よろしくお願い申す、とお辞儀をされても、まだ見上げるほどに茂丸は大きい。
日に焼けた顔はいかにも健康そうで、手入れのされていない太い眉毛は、大きな毛虫のようである。丸っこい団子鼻と黒々とした瞳が、ともすれば恐ろしく見えてしまいそうな顔立ちを、一転して優しそうな印象に変えている。その雰囲気は、熊から獰猛な部分を全て抜き取ったかのようであり、いかにも気持ちのよさそうな青年であった。
「……お前、年はいくつだ」
「は。あとふた月で、十八になります」
「じゅうはち」
勁草院へ入ることを峰入り、もしくは入峰というが、その資格は満年齢で十五から十七の男子に制限されている。貴族の子弟は、大抵十五になるのを待ち構えるようにして勁草院に入るから、峰入りの時点で十七を数える者は、平民階級出身の者がほとんどだった。

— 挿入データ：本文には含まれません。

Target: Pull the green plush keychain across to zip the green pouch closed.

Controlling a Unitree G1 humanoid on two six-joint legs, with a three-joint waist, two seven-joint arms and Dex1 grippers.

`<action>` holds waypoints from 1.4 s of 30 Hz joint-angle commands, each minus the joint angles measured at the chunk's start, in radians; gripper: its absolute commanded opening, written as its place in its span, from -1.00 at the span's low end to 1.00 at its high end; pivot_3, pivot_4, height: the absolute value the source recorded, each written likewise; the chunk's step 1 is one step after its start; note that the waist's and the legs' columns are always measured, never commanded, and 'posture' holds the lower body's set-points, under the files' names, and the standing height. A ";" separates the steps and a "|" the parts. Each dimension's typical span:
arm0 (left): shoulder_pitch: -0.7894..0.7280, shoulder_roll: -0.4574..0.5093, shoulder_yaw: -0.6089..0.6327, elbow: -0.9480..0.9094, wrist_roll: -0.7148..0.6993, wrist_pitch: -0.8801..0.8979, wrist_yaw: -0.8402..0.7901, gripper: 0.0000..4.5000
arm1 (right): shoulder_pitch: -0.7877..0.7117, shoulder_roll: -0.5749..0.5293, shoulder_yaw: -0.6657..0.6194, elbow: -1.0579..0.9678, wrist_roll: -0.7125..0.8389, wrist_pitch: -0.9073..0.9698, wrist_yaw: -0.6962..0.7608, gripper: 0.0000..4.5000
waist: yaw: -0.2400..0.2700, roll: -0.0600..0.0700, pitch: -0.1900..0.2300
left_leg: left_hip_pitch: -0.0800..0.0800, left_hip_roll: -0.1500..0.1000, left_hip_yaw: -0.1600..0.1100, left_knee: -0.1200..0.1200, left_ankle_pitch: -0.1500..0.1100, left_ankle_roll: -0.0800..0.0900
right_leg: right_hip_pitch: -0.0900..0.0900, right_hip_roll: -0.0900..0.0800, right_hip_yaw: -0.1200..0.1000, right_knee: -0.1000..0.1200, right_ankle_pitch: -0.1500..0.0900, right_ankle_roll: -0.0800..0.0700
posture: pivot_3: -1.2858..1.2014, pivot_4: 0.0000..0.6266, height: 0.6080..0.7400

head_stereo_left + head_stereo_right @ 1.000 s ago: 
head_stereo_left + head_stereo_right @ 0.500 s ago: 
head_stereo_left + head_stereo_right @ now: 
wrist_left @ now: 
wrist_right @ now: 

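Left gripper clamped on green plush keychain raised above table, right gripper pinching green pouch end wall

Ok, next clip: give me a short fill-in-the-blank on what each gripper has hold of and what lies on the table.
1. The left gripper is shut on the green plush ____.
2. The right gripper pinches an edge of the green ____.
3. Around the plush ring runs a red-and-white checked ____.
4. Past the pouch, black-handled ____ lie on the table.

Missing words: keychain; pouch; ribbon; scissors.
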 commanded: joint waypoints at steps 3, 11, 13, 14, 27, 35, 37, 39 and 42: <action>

一応は地方貴族のくくりに入る市柳も、十五の年で荳兒となったから、奇しくも自分よりも年上で、はるかに大柄な後輩を持つことになってしまった。
緊張する後輩に対し、先輩らしく頼もしい言葉をかけるという当初の理想像は、音を立てて崩れ去った。茂丸に先達を敬う姿勢が感じられたのは幸いだったが、なんというか、もっとこう、初々しい感じの後輩を想像していたのだ。
「ええと、ああ、そうだ。俺は、草牙の市柳だ。一年間同室だが、よろしく頼む」
まだ名前も教えていなかった、と慌てて言えば「存じ上げております」と屈託のない笑顔が返って来た。
「自分は、風巻郷の出身ですから。郷長さんのところの三男坊殿のお噂は、かねがね聞いておりました。すっかりご立派になられたようで、郷民として誇らしいです」
地元の者だったか。これは、ますますやりにくい。
市柳が返答に困った時、「お前も知っているんだろう?」と、不意に茂丸が背後を振り返った。
そこでようやく市柳は、茂丸の巨体に隠れて、もう一人の新入りが来ていたことに気が付いた。随分と小柄なようだったので、せめてこちらには威厳を保たなければ、と姿勢を正しかけた時だった。